━━━ MATERIAL PROVIDED ━━━
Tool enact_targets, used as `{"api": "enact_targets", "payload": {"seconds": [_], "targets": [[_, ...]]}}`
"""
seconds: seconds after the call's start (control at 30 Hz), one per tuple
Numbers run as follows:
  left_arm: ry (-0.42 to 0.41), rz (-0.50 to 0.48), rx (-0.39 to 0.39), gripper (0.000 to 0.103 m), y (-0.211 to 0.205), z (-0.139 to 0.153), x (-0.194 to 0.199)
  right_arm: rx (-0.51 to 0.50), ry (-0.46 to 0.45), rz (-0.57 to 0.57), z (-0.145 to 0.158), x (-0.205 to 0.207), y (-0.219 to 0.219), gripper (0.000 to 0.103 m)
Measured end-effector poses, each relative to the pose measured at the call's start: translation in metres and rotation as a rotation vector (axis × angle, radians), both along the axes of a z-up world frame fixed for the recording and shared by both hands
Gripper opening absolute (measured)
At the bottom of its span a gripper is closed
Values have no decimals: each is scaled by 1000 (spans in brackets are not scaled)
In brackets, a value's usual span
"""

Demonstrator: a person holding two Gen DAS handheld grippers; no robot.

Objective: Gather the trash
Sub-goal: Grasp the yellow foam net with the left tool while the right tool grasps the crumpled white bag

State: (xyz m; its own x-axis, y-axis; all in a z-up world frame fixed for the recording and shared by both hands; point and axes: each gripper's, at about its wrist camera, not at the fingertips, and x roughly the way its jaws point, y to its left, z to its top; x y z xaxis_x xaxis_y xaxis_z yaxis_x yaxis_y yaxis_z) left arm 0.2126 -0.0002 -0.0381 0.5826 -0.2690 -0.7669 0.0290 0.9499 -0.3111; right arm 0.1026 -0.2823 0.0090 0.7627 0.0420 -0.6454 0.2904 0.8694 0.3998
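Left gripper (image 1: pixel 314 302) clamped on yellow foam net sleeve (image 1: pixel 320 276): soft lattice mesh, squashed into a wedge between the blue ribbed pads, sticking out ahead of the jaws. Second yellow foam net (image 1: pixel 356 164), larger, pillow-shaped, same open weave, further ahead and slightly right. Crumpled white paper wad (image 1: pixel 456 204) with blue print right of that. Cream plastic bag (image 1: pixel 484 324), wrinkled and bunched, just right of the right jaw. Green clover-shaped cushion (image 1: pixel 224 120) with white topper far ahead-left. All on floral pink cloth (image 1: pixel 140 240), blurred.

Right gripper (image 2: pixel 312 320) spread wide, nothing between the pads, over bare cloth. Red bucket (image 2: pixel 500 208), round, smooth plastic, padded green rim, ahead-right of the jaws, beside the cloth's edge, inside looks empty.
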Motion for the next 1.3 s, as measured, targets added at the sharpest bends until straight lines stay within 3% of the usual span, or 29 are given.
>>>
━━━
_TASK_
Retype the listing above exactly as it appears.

_RESPONSE AREA_
Tool enact_targets, used as `{"api": "enact_targets", "payload": {"seconds": [_], "targets": [[_, ...]]}}`
"""
seconds: seconds after the call's start (control at 30 Hz), one per tuple
Numbers run as follows:
  left_arm: ry (-0.42 to 0.41), rz (-0.50 to 0.48), rx (-0.39 to 0.39), gripper (0.000 to 0.103 m), y (-0.211 to 0.205), z (-0.139 to 0.153), x (-0.194 to 0.199)
  right_arm: rx (-0.51 to 0.50), ry (-0.46 to 0.45), rz (-0.57 to 0.57), z (-0.145 to 0.158), x (-0.205 to 0.207), y (-0.219 to 0.219), gripper (0.000 to 0.103 m)
Measured end-effector poses, each relative to the pose measured at the call's start: translation in metres and rotation as a rotation vector (axis × angle, radians), both along the axes of a z-up world frame fixed for the recording and shared by both hands
Gripper opening absolute (measured)
At the bottom of its span a gripper is closed
Values have no decimals: each is scaled by 1000 (spans in brackets are not scaled)
In brackets, a value's usual span
"""

Demonstrator: a person holding two Gen DAS handheld grippers; no robot.

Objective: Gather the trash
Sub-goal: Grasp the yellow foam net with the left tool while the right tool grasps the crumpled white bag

State: (xyz m; its own x-axis, y-axis; all in a z-up world frame fixed for the recording and shared by both hands; point and axes: each gripper's, at about its wrist camera, not at the fingertips, and x roughly the way its jaws point, y to its left, z to its top; x y z xaxis_x xaxis_y xaxis_z yaxis_x yaxis_y yaxis_z) left arm 0.2126 -0.0002 -0.0381 0.5826 -0.2690 -0.7669 0.0290 0.9499 -0.3111; right arm 0.1026 -0.2823 0.0090 0.7627 0.0420 -0.6454 0.2904 0.8694 0.3998
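Left gripper (image 1: pixel 314 302) clamped on yellow foam net sleeve (image 1: pixel 320 276): soft lattice mesh, squashed into a wedge between the blue ribbed pads, sticking out ahead of the jaws. Second yellow foam net (image 1: pixel 356 164), larger, pillow-shaped, same open weave, further ahead and slightly right. Crumpled white paper wad (image 1: pixel 456 204) with blue print right of that. Cream plastic bag (image 1: pixel 484 324), wrinkled and bunched, just right of the right jaw. Green clover-shaped cushion (image 1: pixel 224 120) with white topper far ahead-left. All on floral pink cloth (image 1: pixel 140 240), blurred.

Right gripper (image 2: pixel 312 320) spread wide, nothing between the pads, over bare cloth. Red bucket (image 2: pixel 500 208), round, smooth plastic, padded green rim, ahead-right of the jaws, beside the cloth's edge, inside looks empty.
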Motion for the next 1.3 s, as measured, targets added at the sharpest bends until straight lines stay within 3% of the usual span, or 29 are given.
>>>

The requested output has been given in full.